Descrevemos um caso de infecção cutânea e de seios da face por Fusarium moniliforme em paciente imunocompetente tratado eficazmente com anfotericina B, numa dose cumulativa de 2g.

     Os primeiros casos de infecções de seios da face por F. solani ocorreram em dois hospedeiros imunocompetentes (18); entretanto esta é a primeira vez que o F. moniliforme é reportado como agente de rinossinusite crônica.

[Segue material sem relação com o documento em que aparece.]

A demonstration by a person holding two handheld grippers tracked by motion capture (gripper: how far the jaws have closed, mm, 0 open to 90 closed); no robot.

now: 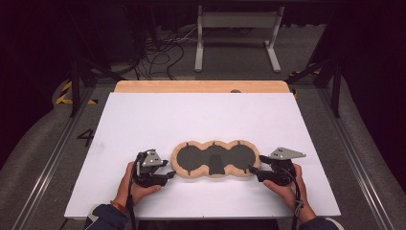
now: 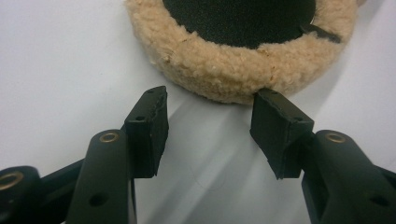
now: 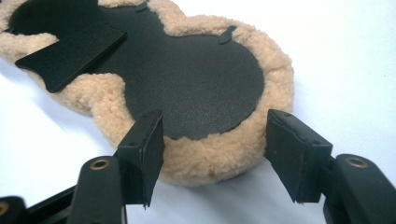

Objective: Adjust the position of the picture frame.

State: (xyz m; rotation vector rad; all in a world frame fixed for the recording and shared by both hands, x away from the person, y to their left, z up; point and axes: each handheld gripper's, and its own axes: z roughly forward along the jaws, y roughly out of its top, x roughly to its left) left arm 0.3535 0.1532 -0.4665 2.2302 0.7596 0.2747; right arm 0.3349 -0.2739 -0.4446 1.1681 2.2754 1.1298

     A infecção de seios da face por Fusarium se manifesta com quadro insidioso de uma rinossinusite crônica que não responde ao tratamento clínico usual sendo necessário frequentemente tratamento cirúrgico. Os sintomas incluem cefaléia, dor retro-orbitária e raramente diplopia e exoftalmo. O paciente pode apresentar celulite facial ou periorbitária como extensão do acometimento dos seios da face pelo Fusarium.  Devido ao seu início insidioso o diagnóstico é frequentemente retardado ou equivocado. O tratamento envolve ressecções cirúrgicas e terapia antifúngica. O prognóstico é benigno e a cura é comum em hospedeiros imunocompetentes.

    Devido a sua gravidade e importância crescente, deve-se estar atento para a possibilidade de infecção por Fusarium tanto entre imunocompetentes como entre imunocomprometidos.